PROVIDED DATA Block Start

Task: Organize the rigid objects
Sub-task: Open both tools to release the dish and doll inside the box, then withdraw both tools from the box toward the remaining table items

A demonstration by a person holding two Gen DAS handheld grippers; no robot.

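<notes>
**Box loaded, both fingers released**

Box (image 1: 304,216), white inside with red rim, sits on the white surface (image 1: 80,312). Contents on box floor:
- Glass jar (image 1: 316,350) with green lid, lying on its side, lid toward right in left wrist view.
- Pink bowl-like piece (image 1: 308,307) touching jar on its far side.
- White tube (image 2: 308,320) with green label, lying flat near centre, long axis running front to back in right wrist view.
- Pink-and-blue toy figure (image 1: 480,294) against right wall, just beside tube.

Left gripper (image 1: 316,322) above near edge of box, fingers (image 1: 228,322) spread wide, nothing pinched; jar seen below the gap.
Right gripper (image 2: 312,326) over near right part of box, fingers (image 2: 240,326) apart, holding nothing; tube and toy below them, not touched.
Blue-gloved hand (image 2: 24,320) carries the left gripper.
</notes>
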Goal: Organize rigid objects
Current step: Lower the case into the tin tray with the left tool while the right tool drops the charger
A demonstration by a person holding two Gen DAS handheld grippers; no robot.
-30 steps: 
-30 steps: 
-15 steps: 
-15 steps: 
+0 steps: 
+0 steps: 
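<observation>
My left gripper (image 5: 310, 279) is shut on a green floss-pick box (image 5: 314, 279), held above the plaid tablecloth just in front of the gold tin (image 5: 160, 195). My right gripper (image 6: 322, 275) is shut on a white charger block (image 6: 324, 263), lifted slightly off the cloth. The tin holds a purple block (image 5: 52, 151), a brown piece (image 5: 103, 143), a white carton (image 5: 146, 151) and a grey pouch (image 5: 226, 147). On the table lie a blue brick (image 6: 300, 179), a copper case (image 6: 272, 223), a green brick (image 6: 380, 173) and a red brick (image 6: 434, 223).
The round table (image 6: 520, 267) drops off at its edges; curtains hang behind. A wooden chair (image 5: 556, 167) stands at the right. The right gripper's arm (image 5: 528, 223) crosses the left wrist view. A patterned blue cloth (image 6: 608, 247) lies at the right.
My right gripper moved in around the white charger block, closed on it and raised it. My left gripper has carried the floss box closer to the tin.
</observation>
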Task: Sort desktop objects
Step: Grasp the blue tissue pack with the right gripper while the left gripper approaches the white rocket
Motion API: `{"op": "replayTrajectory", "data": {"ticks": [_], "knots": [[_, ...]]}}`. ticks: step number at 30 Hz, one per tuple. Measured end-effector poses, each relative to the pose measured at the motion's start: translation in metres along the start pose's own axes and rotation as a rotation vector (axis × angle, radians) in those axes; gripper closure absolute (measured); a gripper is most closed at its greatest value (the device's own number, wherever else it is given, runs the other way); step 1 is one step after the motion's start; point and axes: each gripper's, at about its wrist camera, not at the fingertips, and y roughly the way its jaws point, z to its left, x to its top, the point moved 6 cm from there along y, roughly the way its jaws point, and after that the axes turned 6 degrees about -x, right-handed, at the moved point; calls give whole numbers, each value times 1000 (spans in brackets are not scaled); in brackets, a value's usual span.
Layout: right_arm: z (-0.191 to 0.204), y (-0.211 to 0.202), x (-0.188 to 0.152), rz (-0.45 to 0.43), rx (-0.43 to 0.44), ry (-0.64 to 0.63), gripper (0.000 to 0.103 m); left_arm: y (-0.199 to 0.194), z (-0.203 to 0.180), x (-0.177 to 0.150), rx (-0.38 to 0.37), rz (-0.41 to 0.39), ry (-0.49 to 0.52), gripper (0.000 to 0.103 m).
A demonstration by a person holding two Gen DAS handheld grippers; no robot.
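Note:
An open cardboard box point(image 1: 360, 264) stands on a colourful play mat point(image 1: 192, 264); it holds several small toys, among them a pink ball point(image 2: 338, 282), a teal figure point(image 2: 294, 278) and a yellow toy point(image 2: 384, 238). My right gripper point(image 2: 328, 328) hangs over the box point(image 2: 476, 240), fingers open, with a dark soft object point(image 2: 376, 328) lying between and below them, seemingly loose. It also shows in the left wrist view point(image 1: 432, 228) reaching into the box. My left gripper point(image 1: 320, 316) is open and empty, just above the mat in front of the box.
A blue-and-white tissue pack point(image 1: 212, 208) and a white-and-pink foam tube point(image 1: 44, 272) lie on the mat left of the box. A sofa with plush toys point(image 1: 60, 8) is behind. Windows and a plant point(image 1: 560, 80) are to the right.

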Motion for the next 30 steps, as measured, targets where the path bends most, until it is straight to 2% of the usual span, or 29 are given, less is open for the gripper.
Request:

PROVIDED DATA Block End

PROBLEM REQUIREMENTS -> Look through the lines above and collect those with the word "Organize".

PROBLEM SOLUTION ->
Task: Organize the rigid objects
Goal: Organize rigid objects

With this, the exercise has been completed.